# Task objective
Gather all lines in the entries below that include the word "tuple".

※

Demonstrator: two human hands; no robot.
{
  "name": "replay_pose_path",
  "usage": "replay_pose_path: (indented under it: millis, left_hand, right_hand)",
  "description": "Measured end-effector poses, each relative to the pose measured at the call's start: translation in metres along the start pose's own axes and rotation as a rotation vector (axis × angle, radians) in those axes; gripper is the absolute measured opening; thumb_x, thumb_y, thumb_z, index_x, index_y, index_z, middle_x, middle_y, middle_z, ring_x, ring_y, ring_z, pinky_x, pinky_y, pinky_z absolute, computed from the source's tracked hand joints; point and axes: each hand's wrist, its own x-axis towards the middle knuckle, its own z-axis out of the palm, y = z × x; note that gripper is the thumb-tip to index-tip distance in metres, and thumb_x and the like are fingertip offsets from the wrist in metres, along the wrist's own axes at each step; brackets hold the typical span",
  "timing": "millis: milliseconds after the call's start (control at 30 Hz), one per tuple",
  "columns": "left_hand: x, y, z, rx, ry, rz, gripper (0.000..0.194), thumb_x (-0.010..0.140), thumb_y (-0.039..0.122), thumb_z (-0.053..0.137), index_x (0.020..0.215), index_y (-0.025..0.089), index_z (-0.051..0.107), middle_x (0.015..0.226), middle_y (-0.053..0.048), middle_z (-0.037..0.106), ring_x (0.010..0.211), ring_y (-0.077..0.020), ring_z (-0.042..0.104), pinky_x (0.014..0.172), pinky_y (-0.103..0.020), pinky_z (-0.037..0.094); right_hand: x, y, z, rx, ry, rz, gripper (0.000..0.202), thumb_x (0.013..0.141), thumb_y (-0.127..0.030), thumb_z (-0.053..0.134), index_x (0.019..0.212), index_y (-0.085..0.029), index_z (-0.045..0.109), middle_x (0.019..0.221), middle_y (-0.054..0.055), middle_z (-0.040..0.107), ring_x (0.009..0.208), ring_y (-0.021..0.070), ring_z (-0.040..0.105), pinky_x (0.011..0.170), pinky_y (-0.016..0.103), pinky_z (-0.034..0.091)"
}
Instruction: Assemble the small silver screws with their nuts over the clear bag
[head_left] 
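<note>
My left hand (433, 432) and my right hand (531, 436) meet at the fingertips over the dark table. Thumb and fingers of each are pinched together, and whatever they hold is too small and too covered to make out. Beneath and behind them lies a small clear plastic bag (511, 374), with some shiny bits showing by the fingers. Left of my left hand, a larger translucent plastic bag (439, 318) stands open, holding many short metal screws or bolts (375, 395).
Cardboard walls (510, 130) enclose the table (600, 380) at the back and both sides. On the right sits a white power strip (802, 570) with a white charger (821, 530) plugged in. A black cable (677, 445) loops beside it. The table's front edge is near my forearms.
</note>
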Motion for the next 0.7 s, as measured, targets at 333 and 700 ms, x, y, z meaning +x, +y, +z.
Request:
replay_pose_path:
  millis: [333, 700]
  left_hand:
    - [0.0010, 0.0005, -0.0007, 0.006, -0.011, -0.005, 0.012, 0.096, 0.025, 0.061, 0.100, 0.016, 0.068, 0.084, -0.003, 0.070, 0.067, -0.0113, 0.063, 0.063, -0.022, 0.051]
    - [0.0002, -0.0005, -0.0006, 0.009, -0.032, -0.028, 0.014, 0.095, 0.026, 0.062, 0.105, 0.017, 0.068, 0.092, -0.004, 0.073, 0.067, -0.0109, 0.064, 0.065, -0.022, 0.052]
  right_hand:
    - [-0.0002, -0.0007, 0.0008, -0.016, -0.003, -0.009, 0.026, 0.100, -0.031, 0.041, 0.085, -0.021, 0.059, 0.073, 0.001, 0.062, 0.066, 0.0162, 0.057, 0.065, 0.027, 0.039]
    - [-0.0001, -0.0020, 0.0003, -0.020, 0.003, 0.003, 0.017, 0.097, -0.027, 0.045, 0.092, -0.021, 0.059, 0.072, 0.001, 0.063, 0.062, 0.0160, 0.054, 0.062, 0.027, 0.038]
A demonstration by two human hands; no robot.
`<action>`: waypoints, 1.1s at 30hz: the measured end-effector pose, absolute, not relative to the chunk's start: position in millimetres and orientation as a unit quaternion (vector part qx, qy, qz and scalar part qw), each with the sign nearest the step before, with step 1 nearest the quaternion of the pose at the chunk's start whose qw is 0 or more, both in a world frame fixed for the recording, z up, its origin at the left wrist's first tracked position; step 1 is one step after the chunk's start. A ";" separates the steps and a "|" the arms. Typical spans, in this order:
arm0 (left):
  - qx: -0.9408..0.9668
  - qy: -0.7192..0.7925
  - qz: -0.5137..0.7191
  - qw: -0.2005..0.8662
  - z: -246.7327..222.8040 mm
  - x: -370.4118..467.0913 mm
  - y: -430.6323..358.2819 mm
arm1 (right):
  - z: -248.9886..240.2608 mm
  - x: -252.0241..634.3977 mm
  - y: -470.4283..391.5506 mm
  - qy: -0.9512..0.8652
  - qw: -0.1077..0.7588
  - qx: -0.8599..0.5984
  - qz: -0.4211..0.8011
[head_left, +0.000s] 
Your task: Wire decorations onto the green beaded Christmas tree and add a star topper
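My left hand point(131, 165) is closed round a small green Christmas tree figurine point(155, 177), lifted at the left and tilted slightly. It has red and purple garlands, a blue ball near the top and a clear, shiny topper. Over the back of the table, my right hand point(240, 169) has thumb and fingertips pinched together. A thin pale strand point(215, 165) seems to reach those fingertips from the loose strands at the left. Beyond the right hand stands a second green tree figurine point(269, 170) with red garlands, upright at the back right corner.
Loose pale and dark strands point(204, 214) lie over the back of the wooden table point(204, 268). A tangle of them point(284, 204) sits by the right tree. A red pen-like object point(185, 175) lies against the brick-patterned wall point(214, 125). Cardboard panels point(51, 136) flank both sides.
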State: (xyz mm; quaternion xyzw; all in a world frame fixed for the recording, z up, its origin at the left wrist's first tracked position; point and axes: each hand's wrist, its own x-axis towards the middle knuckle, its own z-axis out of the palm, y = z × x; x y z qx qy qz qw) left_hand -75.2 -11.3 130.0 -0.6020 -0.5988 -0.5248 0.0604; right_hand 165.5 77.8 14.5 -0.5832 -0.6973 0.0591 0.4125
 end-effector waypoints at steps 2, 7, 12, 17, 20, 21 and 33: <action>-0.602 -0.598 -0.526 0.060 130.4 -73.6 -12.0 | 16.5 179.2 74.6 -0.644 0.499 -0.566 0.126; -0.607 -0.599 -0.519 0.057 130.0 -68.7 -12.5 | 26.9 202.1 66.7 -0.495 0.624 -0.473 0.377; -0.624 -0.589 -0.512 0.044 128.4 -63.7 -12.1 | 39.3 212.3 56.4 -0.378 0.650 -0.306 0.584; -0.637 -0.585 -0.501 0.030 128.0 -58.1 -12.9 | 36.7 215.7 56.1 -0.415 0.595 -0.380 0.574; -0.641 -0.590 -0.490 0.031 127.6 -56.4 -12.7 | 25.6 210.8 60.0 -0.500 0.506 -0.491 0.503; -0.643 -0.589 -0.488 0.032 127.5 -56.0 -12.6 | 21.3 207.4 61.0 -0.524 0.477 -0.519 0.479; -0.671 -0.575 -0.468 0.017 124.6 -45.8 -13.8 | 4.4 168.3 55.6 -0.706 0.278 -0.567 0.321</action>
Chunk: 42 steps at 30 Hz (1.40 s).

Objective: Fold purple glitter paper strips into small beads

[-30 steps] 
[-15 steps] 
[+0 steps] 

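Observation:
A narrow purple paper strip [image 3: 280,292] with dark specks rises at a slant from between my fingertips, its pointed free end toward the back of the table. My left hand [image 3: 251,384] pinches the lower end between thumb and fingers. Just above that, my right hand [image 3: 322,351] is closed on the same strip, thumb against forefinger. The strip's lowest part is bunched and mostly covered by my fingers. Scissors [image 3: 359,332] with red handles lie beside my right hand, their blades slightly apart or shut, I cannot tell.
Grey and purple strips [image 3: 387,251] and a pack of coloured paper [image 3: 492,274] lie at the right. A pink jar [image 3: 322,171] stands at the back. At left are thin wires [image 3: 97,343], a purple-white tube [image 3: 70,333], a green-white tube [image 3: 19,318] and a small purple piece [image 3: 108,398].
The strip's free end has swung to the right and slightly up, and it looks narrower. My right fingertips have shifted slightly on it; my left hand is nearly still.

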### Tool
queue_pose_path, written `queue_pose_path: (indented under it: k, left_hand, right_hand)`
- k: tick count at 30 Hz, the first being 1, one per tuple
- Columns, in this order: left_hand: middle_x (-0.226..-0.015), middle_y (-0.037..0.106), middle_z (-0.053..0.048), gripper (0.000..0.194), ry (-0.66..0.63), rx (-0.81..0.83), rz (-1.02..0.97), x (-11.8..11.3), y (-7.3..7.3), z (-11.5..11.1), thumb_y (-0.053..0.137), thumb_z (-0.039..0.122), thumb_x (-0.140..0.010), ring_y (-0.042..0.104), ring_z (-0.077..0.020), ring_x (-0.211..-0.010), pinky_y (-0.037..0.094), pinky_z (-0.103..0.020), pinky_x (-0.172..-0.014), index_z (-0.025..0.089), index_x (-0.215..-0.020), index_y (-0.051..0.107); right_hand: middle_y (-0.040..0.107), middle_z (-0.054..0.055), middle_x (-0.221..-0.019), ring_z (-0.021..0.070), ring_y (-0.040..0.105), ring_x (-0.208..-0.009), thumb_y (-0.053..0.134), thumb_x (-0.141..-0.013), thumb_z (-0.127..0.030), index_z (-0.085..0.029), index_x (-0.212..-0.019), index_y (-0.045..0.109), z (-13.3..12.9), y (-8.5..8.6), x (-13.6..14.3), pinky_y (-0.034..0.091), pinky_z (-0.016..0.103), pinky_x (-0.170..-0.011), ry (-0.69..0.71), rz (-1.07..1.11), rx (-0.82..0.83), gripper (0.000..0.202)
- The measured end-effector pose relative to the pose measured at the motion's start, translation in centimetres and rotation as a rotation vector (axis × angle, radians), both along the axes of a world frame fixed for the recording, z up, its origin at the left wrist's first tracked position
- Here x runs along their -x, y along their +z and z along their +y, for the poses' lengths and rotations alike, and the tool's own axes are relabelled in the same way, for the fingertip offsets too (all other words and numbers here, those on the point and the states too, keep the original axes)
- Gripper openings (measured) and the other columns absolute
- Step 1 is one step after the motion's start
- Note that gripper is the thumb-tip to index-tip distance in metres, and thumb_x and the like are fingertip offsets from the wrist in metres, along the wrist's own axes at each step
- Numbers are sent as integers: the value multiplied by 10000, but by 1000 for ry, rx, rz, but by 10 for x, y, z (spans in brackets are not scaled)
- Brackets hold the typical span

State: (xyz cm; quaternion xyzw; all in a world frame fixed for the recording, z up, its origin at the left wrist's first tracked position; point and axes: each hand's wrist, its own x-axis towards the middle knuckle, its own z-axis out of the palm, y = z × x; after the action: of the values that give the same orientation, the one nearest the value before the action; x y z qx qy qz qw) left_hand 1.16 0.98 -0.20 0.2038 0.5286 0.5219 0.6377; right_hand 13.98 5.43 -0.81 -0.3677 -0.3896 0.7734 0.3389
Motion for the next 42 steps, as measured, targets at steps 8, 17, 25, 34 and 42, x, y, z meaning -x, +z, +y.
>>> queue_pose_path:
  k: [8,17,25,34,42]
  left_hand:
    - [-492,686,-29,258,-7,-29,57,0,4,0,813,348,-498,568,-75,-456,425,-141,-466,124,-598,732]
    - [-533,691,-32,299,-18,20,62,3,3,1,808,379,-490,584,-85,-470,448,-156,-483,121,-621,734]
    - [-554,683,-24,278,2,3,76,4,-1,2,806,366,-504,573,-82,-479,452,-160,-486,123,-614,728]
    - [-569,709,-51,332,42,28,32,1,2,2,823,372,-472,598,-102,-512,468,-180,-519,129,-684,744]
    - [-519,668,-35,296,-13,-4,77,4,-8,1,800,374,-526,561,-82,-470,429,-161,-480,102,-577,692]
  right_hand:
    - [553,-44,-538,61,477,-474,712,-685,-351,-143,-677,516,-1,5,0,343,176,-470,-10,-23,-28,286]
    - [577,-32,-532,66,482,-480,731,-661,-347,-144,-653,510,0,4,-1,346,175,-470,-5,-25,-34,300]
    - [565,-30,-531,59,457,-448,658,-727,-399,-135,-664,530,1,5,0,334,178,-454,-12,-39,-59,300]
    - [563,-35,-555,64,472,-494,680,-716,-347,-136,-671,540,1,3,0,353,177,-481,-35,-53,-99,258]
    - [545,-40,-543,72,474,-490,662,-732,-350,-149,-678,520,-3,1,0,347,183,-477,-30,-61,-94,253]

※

# Result of the exercise
  "timing": "millis: milliseconds after the call's start (control at 30 Hz), one per tuple",
- k: tick count at 30 Hz, the first being 1, one per tuple

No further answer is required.